Sat, Oct 08, 2011 - Page 12 News List

Export growth fails to meet forecast

DEMAND DWINDLES:Exports fell for the second consecutive month, declining 4.6 percent, intimating the government might revise down its full-year growth prediction

By Amy Su  /  Staff Reporter

The nation’s exports grew at a slower-than-expected pace in the third quarter because of dwindling demand amid weak European and US economies, which could prompt the government to cut its previous whole-year forecast of 15 percent growth in exports this year, the Ministry of Finance said yesterday.

The nation’s exports increased 9.9 percent year-on-year to US$24.61 billion last month, the third-lowest annual growth since the global financial crisis in 2008.

On a monthly basis, exports dropped 4.6 percent, falling for the second straight month, the ministry said in its report.

That brought total exports to US$78.53 billion in the third quarter, US$2.1 billion less than the US$80.63 billion projected by the Directorate-General of Budget, Accounting and Statistics in August, the ministry said.

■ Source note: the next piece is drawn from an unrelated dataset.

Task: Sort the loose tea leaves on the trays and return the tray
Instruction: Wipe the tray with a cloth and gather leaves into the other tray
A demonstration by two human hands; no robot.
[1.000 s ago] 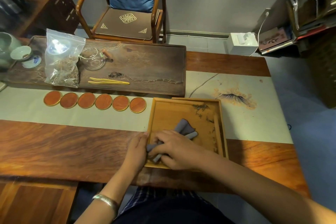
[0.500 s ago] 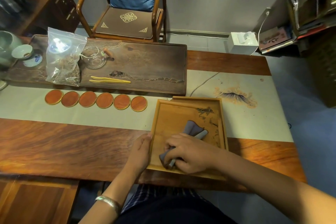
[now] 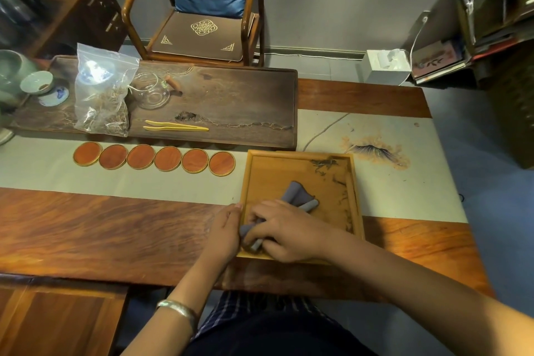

“The lower-than-expected outbound shipments [exports] in the third quarter and prolonged uncertainties about the global economy may lead the government to revise down the full-year forecast for Taiwan’s export growth,” Lin Lee-jen (林麗貞), director of the ministry’s statistics department, told a media briefing.

The slowing US economy and the eurozone debt crisis hit the momentum of global economic expansion, Lin said, adding that these downside risks may lead Taiwan’s exports to keep slowing in the fourth quarter — the traditional hot season — cutting annual growth to about 10 percent.

Exports of mineral products rebounded 21 percent from a month earlier to US$999.4 million, as Formosa Plastics Group’s (FPG, 台塑集團) naphtha cracking plants in Mai-liao (麥寮), Yunlin County, have gradually returned to operations, further driving up outbound oil shipments, the ministry said.

That makes exports to the six ASEAN emerging markets the only ones showing an expansion last month, surging US$100 million from the previous month. Sales to other key overseas markets, including the US and Europe, as well as China and Hong Kong, have all dropped from the previous month, it said.

The slowing pace of the global economy is also reflected in the nation’s imports, which totaled US$22.84 billion last month, up 10.8 percent from a year ago, but down 1.4 percent from a month earlier, the ministry’s data showed.

Imports of capital goods amounted to US$2.92 billion, the first time the figure has fallen below the US$3 billion level since February last year, the ministry’s statistics showed.

“This indicates that the slowing global economy has lowered the capacity utilization rate of local display and semiconductor manufacturers, making them more conservative about importing equipment,” Lin said.

Tony Phoo (符銘財), a Taipei-based economist at Standard Chartered Bank, said the latest export and import figures showed that overall demand ahead of the year-end festive sales season might stay weak amid the increasing risk that the recent market turmoil has had a negative impact on both overseas consumer and business confidence.

“This bodes ill for the growth outlook, as we fear producers will cut back on capital expenditure as well as hiring for next year,” Phoo said in a research note yesterday.

The nation’s trade surplus totaled US$1.78 billion, down 0.1 percent from last year, data showed.